そして決断したときは既に、積み上げた実績よりも、これから迎える新しい世界の方が魅力的に映っているので、周囲からは突拍子もないと思われるような、大胆な行動に出ます。

喋れない動物を助けなきゃ!

藤原さんは現在、お肉を食べない生活をしています。

動物を食べる違和感を持ったきっかけは、小学生で受けた『地球温暖化』や『絶滅危惧種』の授業。

人間の身勝手さで、動物たちが死んじゃっているのが自然のルールに反している気がしたというか…。

人間は「やめて」と言って、自分で自分を守ることができるけど、動物は言葉を喋ることができないから、誰かが、私が、助けないといけないと思っちゃったんですよね。

引用:BuzzFeed「元ブルゾンちえみの藤原史織が、2年前から「肉を食べない生活」を始めた理由」

かわいそうと感想を持って終わりではなく、「私が助けなきゃ!」という使命感を燃やす。

しかも、小学生で考えた解決策が総理大臣になること!

「自分が総理大臣にならないと変わらない!」って思っていたんですよね。

今は小学生の頃ほど極端に「私がやらないとこの問題は解決しない」みたいな、そこまで背負っている感はないんですけど、やっぱりほっとけないですね。

引用:BuzzFeed「元ブルゾンちえみの藤原史織が、2年前から「肉を食べない生活」を始めた理由」

普通の人より多くのことを感じるからこそ、当たり前の行動に違和感を持つ。

無理に感覚を抑えてるとエネルギーを消耗するので、共感できないことは素直に表現していいんですよね。

勇気を出して発信する

私は現在の藤原史織さんを調べて、自然体で魅力的だなぁと感じました。

環境問題、政治問題、動物愛護といった、若い人が興味を持たなそうな分野に対して、インスタを利用して堂々と発信していく姿勢に注目が集まっています。

 

こうした活動ができるようになったのは、勇気を出して声を上げたからなんですね。

嫌われる不安を抱えながら思い切って本音を発信すると、共感してくれる仲間が増える。

小さなことから少しずつ行動に移していくと、成功体験も積み重なり、自信につながります。

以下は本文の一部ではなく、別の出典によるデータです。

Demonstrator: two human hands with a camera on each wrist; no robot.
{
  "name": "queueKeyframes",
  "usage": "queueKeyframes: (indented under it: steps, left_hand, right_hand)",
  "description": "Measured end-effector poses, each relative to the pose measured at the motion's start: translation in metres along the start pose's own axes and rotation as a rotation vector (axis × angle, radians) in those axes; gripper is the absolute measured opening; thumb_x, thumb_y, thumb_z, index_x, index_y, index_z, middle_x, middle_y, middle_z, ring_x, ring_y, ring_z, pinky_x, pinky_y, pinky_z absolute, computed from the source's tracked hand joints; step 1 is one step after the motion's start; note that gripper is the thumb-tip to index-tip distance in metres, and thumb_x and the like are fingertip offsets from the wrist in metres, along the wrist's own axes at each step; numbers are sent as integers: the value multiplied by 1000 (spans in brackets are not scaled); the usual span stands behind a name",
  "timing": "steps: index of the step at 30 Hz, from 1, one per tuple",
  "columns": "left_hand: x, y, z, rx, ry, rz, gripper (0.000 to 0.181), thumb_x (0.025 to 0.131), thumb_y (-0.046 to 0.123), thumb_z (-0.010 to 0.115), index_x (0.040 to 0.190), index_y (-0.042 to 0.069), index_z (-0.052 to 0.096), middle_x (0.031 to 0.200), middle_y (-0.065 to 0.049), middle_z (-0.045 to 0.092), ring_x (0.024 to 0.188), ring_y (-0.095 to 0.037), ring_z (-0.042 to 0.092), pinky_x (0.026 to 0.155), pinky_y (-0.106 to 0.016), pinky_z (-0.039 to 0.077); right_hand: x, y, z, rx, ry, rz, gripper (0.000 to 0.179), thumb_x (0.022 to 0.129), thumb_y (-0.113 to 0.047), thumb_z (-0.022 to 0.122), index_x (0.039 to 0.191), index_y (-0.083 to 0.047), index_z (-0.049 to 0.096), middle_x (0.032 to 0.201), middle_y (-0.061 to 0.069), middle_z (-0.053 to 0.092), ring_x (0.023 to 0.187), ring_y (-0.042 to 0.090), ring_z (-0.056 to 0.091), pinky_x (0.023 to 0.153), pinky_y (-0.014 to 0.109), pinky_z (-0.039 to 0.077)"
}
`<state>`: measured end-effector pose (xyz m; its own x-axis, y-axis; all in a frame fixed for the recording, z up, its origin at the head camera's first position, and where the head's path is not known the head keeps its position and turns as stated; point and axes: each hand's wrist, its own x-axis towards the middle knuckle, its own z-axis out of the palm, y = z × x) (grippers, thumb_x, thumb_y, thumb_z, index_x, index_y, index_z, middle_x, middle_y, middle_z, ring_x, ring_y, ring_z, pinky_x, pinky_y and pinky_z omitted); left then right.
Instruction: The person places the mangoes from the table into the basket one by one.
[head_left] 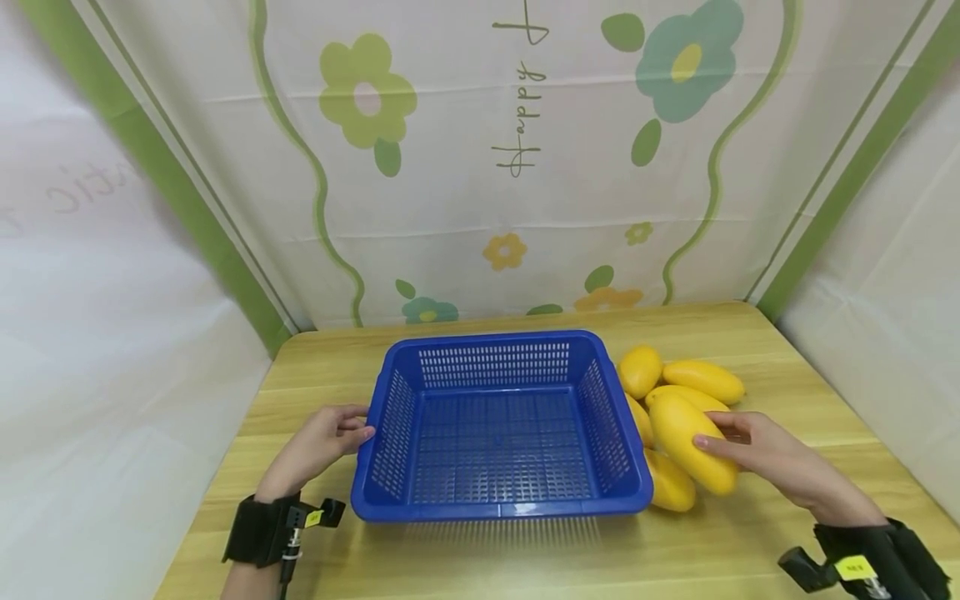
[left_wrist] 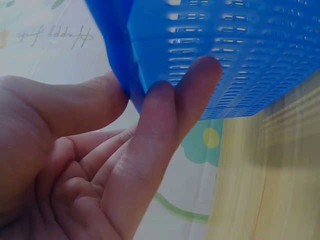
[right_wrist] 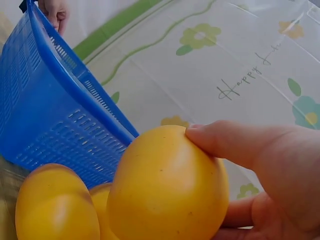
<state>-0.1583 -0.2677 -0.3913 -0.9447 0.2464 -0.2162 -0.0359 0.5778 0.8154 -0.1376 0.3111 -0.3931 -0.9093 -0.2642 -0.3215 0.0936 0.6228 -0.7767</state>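
Observation:
A blue plastic basket (head_left: 498, 508) with slotted walls stands in the middle of the table, nothing inside it. My left hand (head_left: 322, 446) pinches its left rim; in the left wrist view the thumb lies on one side of the rim (left_wrist: 117, 55) and fingers on the other. To the right of the basket, my right hand (head_left: 772, 458) grips a yellow mango (head_left: 690, 442) between thumb and fingers, above the other mangoes. In the right wrist view this mango (right_wrist: 167, 185) fills the lower middle, partly covering the fingers behind it.
Several more mangoes lie against the basket's right side, among them one at the back (head_left: 640, 371), one at the back right (head_left: 705, 380) and one in front (head_left: 670, 483). The wooden table (head_left: 480, 567) meets a flowered cloth wall (head_left: 465, 183) behind.

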Motion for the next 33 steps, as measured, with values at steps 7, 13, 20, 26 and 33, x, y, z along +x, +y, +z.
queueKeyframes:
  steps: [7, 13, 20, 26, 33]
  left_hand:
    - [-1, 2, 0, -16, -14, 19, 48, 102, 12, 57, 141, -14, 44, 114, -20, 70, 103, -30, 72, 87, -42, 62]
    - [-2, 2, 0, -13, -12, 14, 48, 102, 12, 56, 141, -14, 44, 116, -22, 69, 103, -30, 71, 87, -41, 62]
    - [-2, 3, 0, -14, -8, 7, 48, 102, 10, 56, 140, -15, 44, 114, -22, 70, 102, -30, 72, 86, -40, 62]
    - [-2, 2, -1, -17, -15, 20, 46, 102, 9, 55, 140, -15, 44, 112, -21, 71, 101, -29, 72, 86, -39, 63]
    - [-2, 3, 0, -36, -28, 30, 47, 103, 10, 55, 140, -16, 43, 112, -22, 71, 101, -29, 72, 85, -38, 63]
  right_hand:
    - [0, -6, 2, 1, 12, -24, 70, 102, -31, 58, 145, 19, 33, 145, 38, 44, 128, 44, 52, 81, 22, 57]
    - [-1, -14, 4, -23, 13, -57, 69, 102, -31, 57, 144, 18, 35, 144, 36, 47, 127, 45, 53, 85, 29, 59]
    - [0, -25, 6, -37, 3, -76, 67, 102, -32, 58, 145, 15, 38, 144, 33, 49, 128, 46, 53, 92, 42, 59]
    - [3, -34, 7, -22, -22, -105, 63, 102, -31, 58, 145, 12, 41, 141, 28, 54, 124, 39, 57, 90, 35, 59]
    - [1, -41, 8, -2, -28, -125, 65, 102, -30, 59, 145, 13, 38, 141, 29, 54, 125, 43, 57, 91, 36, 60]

藤原さんも、肉を食べなくなってから公にするまで2年かかってますから。

まず身近な友達に打ち明けたりして、「言ってもいいんだ」という実感を得たんですね。

 

藤原さんの努力を知らない人は「一発屋芸人がテレビに干されて、意識高い系ビジネスで再起を図る!」みたいな見られ方もするでしょう。

でも私は、藤原さんの決断した気持ちが痛いほど共感できるし、『本能で生きる』を体現している彼女を応援したいなと思います。